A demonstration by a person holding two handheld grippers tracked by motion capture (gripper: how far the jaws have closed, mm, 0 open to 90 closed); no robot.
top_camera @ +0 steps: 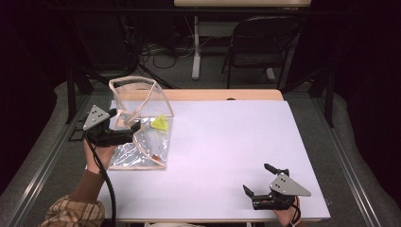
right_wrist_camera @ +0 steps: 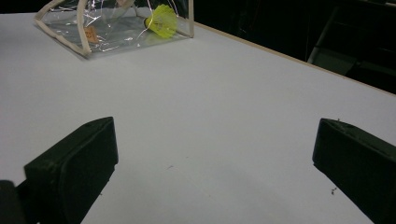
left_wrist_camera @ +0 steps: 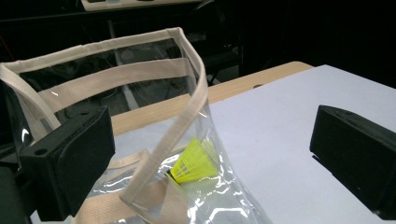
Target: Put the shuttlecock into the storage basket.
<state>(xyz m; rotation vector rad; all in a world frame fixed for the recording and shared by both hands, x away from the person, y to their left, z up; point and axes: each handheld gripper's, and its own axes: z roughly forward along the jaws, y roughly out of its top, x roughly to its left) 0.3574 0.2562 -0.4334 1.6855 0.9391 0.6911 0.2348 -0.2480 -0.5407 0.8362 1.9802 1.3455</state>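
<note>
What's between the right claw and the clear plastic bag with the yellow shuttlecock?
Bare white tabletop between right claw and clear plastic bag, per the right gripper view.

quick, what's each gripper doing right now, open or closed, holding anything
Left gripper: open, jaws wide at the clear bag, gripping nothing.
Right gripper: open, empty, over the table.
</note>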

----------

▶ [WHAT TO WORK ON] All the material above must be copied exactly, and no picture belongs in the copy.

▶ [SOLUTION FOR THIS EXERCISE]
A demonstration by a person holding two handheld grippers tracked by motion capture (gripper: how far the jaws have closed, mm, 0 open to 90 closed); no robot.
top_camera @ +0 steps: 
right_wrist_camera @ +0 steps: 
left_wrist_camera @ +0 steps: 
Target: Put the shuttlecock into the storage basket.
<state>(xyz m; rotation vector rad; all in a world frame fixed for the recording and shared by both hands, x away from the person, y to their left, z up; point and axes: each handheld gripper's, and its own axes: z roughly forward along the jaws, y roughly out of its top, x roughly to its left) 0.3574 0.2562 -0.4334 1.6855 0.9391 0.6911 0.2348 -0.2480 -0.5407 0.8362 1.9802 1.3455</state>
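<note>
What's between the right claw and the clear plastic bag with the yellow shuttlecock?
Bare white tabletop between right claw and clear plastic bag, per the right gripper view.

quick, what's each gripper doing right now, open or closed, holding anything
Left gripper: open, jaws wide at the clear bag, gripping nothing.
Right gripper: open, empty, over the table.
</note>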

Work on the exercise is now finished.